Le travail en protection de la jeunesse utilise un cadre légal complexe pour une mission centrée sur l’intérêt de l’enfant tout en jonglant avec une intervention excessivement spécialisée. Pourquoi cela n’est-il toujours pas reconnu ? Vous direz que l’on bénéficie d’une prime avantageuse. La vérité est qu’une précédente prime sera soustraite et qu’une nouvelle prime sera maintenant offerte. Cette magie financière offre une gifle plutôt insultante. Pourquoi ne pas « claquer » la porte, diront certains. Nos conditions de travail doivent être votre prochaine priorité. La création d’un titre d’emploi propre à la protection de la jeunesse est une solution simple, accessible et pourtant reléguée aux calendes grecques.

 

Vu les listes d’attente, des quotas de vacances seront désormais imposés. Aucun congé ne pourra être pris si ce quota de vacances est atteint. Un changement radical pour des travailleurs qui donnent tant d’efforts afin d’accomplir une noble mission. Le socle d’un équilibre psychologique, le refuge pour retrouver son bien-être personnel vole en éclats. La probabilité de ne pas avoir de vacances durant la période estivale est élevée. En fin de compte, on traite le personnel avec irrespect pour respecter vos « cibles » en protection de la jeunesse.
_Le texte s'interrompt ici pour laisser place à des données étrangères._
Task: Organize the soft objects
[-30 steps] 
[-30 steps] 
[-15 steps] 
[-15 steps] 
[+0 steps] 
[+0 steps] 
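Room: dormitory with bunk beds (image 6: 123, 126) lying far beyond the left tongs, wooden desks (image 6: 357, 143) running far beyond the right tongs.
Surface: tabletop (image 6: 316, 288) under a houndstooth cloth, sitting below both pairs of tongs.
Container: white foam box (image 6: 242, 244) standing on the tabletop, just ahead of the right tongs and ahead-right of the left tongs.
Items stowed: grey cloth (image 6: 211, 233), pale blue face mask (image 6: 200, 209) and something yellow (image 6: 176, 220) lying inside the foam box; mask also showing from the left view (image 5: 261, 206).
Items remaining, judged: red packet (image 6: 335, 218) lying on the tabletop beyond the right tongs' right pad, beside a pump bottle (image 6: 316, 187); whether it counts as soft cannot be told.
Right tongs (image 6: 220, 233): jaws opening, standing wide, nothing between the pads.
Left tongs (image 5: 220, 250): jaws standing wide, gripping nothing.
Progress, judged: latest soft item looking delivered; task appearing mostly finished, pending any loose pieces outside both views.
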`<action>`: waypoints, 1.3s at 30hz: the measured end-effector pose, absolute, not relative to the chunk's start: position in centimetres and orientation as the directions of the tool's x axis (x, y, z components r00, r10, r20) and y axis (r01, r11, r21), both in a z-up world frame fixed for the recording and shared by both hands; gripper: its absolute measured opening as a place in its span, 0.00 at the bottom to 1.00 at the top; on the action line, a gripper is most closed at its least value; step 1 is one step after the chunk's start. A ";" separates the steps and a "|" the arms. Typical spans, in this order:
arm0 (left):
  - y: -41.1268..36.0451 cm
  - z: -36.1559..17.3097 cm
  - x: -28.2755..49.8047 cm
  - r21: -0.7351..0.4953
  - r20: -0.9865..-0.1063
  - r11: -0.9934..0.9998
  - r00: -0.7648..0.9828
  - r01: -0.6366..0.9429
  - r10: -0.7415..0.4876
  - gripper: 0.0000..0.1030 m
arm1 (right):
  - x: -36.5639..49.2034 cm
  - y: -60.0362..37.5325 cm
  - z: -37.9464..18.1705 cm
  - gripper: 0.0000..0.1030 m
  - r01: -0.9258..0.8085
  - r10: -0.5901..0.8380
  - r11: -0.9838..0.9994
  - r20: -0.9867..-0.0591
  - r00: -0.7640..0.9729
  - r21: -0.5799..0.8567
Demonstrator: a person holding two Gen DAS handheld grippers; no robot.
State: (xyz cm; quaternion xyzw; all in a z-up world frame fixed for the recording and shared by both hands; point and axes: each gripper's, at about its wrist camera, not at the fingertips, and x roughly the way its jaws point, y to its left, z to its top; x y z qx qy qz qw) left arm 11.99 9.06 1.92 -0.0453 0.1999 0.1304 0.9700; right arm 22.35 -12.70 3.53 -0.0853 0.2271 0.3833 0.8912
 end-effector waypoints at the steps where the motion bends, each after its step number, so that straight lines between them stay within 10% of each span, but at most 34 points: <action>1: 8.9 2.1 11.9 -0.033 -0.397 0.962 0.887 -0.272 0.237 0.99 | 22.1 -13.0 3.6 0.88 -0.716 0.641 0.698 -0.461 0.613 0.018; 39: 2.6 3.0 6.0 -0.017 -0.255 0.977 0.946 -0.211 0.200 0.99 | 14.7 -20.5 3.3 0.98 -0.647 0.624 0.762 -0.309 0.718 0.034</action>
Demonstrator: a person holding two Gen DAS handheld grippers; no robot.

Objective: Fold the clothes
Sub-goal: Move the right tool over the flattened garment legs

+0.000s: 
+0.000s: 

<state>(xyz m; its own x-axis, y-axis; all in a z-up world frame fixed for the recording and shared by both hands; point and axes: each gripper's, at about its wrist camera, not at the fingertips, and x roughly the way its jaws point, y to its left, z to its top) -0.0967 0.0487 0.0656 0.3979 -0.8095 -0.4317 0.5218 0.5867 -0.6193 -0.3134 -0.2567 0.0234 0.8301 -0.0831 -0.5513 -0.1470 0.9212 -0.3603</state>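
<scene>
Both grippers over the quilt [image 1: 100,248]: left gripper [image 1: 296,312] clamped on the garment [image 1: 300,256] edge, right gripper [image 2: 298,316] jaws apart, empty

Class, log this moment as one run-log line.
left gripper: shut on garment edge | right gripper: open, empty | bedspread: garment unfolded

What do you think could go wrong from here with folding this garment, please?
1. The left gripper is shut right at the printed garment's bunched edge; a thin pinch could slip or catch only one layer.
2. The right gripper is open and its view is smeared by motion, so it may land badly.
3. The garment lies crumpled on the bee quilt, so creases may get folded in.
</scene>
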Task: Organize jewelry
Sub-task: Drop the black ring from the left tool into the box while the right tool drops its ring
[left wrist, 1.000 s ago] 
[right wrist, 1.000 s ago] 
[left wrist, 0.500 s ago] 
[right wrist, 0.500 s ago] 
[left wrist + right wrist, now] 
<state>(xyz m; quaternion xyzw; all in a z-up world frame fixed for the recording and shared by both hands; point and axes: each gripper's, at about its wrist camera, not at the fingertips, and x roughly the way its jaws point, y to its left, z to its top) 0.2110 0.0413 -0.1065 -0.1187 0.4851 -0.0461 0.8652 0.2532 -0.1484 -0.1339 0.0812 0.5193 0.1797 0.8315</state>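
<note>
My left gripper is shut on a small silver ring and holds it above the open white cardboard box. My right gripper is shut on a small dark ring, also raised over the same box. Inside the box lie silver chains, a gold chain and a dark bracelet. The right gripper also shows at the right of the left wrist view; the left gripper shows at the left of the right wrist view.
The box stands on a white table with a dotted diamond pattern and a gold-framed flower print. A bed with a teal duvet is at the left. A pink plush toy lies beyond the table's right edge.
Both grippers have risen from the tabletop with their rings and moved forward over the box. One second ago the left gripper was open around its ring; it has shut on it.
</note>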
Personne n’a eu le temps de vous en parler ? Il y a des postes qui demeurent vacants. En étiez-vous avisé ? Des gens quittent ce travail à cause de ces conditions plus que déplorables.

 

Il est légitime de remettre en question des décisions exemptes de logique. Offrir une confiance aveugle à la haute direction est un luxe qui devient trop onéreux. Un événement de mobilisation a été organisé dans les dernières semaines afin que soient réduites les listes d’attente. Malheureusement, cette initiative a été boycottée récemment compte tenu du manque de respect de nos conditions. La réalité est-elle semblable à celle qui vous est décrite ? 

 

Il existe toujours des vides de services, des lésions de droits, des listes d’attente interminables. La Commission des droits de la personne et des droits de la jeunesse a récemment ouvert une enquête, et pour cause. Il est clair qu’un écart abyssal existe entre votre perception et la réalité. En la matière, la mission des centres jeunesse est toujours en péril et il est lassant de constater votre déni.